I host a podcast about the Once Upon a Time TV show. This podcast is getting rave reviews and quickly growing in popularity, keeping ours among the top-three podcasts about Once Upon a Time.
But with this popularity comes a good problem—so much feedback and discussion! We receive long emails from listeners with great theories about past, current, and future episodes. It's getting to be more than we can handle and easily share.
The comments on each blog post are also becoming extremely active, and commenters are wanting to discuss issues that are asides to the post's content. Again, this is a good problem!
So now that the community has grown up, it's time to bring the community together with a forum. But that's not so easy.
There are many free and paid forum solutions out there. But I'll be testing them for some ten requirements that I believe every forum needs.
- Guest access. Visitors should not have to register to read or search the forum.
- Social registrations. User accounts are a requirement, but don't have to be a pain. Users should be able to “mindlessly” create a forum account by logging in with their Facebook, Twitter, or Google ID, as well as create a separate account.

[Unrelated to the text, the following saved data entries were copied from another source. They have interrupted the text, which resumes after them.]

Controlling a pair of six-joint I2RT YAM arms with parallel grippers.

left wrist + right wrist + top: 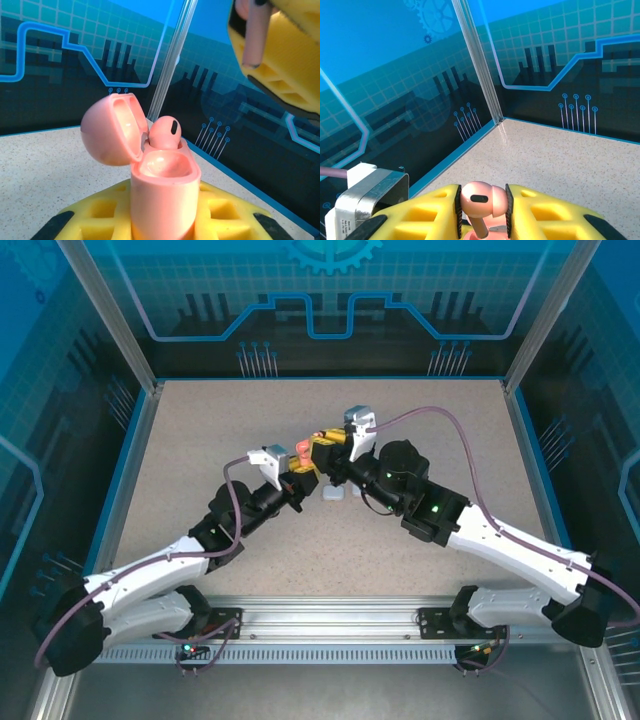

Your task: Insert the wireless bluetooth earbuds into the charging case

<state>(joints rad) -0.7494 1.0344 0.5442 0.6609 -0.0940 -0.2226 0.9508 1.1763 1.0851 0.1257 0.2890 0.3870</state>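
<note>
The left tool (160, 220) is clamped on the lower body of the salmon charging case (162, 195), holding it upright above the tabletop (570, 160). The lid (107, 130) is swung open to that tool's left. One seated earbud (165, 132) already fills the far socket, and the empty socket (162, 165) nearer the tool faces up.

The right tool (481, 220) is closed narrowly on the second salmon earbud (476, 198), pinching its head between the dark pads. Seen from the left tool, this earbud hangs above and to the right of the case, well apart from it, stem pointing down.

The step in hand looks like the second insertion. To do it well, I would carry the stem directly over the empty socket and line it up with the socket's axis, turning the head to mirror the seated earbud. Lower slowly, staying clear of the lid and the neighbour. The left tool should hold firm, and the right should release only once the head has settled
</note>
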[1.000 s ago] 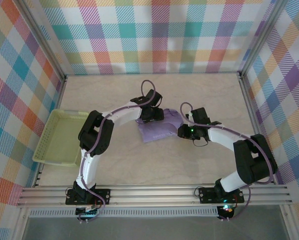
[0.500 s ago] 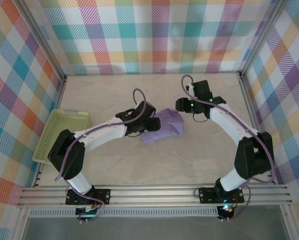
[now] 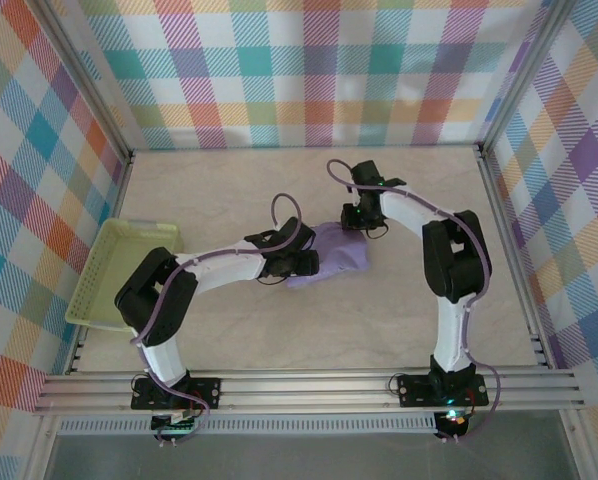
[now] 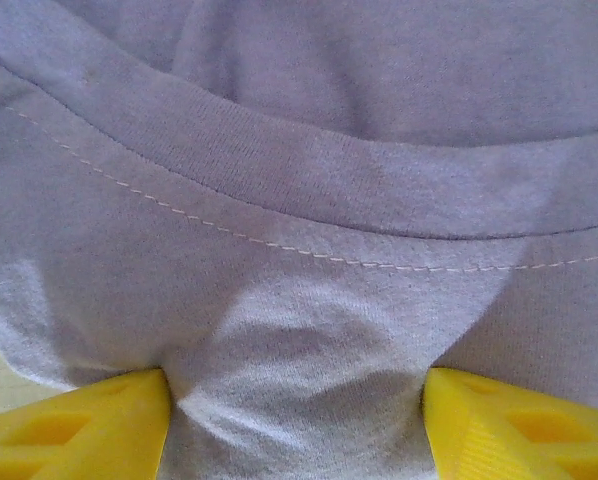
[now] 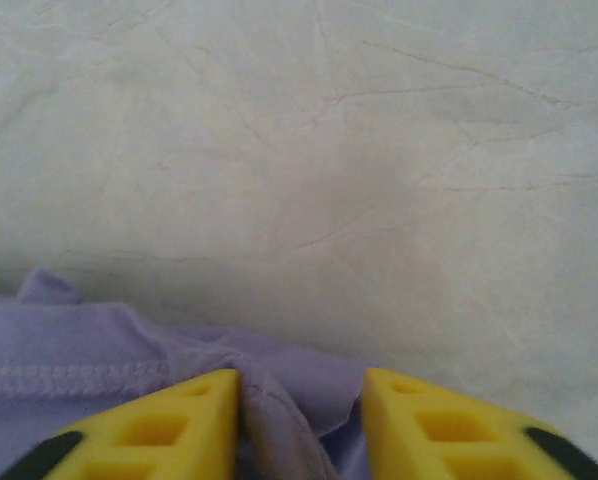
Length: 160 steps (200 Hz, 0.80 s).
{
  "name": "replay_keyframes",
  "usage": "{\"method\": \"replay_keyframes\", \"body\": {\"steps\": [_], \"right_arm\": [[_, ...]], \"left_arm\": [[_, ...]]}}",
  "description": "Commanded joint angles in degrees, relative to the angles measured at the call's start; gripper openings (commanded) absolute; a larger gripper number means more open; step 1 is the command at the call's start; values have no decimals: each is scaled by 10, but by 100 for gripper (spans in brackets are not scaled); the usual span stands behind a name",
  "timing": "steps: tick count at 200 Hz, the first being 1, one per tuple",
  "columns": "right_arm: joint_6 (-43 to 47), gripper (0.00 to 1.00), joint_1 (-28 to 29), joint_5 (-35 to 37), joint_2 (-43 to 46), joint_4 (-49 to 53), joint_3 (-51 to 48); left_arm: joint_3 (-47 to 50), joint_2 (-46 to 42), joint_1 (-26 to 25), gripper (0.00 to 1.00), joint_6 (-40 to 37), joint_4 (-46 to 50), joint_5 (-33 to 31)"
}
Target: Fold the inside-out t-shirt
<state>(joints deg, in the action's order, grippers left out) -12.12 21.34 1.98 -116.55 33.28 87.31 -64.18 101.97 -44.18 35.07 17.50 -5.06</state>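
The inside-out t-shirt lies as a small lavender bundle at mid-table. My left gripper is pressed against its left edge. In the left wrist view the collar band and stitching of the t-shirt are close up, and the left gripper stands open, a puckered bump of cloth between its wide-set yellow fingers. My right gripper is at the bundle's far right corner. In the right wrist view the right gripper is shut on a fold of the t-shirt's hemmed edge.
A pale green tray sits at the table's left edge. Bare tabletop stretches beyond the shirt toward the back wall. Metal frame rails and checked walls border the table on three sides.
The right arm left the shirt's near right side, swung out to the far right, then came back to its far corner and closed. The left arm moved from the shirt's far side to its left edge.
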Motion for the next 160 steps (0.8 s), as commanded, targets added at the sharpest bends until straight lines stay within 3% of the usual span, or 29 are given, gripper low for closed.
{"method": "replay_keyframes", "body": {"steps": [1,24,64,102,133,160], "right_arm": [[13,30,-7,21,-11,18,49],[20,18,-12,17,-40,32,90],[33,13,-18,24,-63,59,139],[16,32,-8,5,33,79,91],[-27,51,57,11,147,66,-26],[-76,56,110,28,196,60,-105]], "left_arm": [[-12,14,-12,68,-9,4,-5],[-8,18,-17,68,-11,4,-6],[-8,15,-20,69,-11,8,-10],[-13,-15,-20,71,-13,26,-24],[13,-79,-20,71,-6,21,-52],[65,-143,-8,71,6,-2,-72]]}}
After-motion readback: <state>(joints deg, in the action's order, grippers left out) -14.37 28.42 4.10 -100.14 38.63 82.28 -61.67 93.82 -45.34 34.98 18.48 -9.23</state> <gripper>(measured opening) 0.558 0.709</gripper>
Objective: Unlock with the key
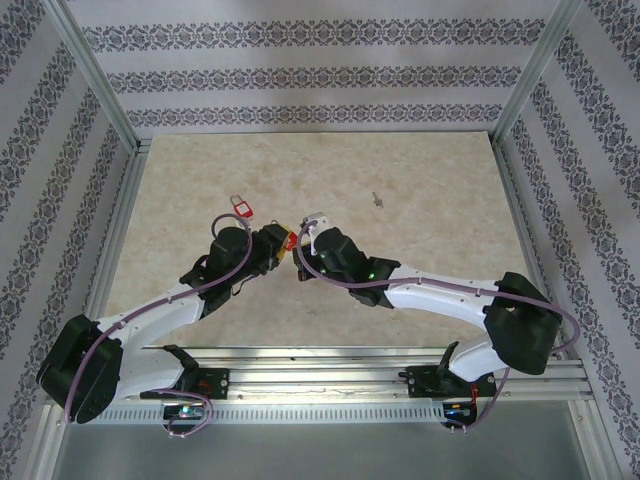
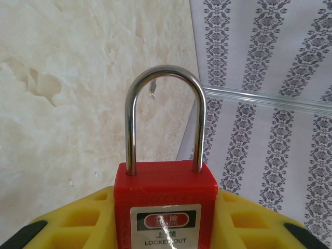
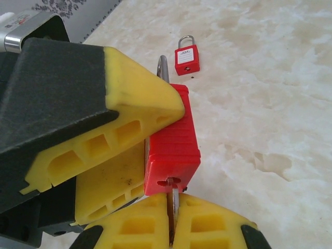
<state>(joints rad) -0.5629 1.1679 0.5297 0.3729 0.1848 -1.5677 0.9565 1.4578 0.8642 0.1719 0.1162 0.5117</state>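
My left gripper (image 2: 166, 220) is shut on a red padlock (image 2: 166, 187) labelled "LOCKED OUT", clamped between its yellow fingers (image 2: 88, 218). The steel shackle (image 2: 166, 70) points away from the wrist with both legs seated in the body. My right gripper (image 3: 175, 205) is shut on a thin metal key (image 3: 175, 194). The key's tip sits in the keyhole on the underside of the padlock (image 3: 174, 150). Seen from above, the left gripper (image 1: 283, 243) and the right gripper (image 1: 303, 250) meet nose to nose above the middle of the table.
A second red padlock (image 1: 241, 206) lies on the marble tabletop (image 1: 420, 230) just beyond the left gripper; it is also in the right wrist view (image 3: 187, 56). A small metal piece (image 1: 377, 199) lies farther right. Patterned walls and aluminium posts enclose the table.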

- Freedom. The point of a forum is to let people initiate their own conversations. Limiting this freedom to post new content is distrusting of the humans who come to the forum. If new members must wait any longer than a couple hours before they can start their own topics, the forum is a legalistic prison.
- Maintain branding. Forums should not all look alike. They should fit within the branding of the parent website.
- Formatting. Writers must have the simple tools to bold, italicize, hyperlink, quote, list, and apply many other formatting to their posts. This shouldn't require HTML knowledge.
- Social sharing. Forums have been social networks before social-networking was popular. As such, they must integrate with other social networks for easy crossposting and aggregation.
- Friendly spam protection. Forums are easily bombarded with spam. But this is also usually easy to fix without requiring visitors to pull their heads inside-out to read a Captcha. Spam protection should be invisible.
- Mobile-friendly. The full web is no longer just for desktop computers. A forum must be accessible and friendly to mobile devices without an app (while still integrating with popular forum apps like Tapatalk).
- Easy to moderate. Everything up until this point has been about the user experience, which is the most important. But a good online forum should also be easy for administrators and moderators to manage.
- Website integration. Unless the forum is the sole purpose of a website, the forum must be easy to integration with the rest of the website via widgets, accounts, comments, and more.
That's what I'm looking for. I'll be evaluating the top, free and one-time-licensed packages:
I may already be leaning toward phpBB for its power and lots of plugins out there to make it do what I require.
What are your thoughts? As a user, what makes a forum easier for you and more enjoyable? What do you hate about forums?
As an administrator, what features do you like in a forum? What works best for you?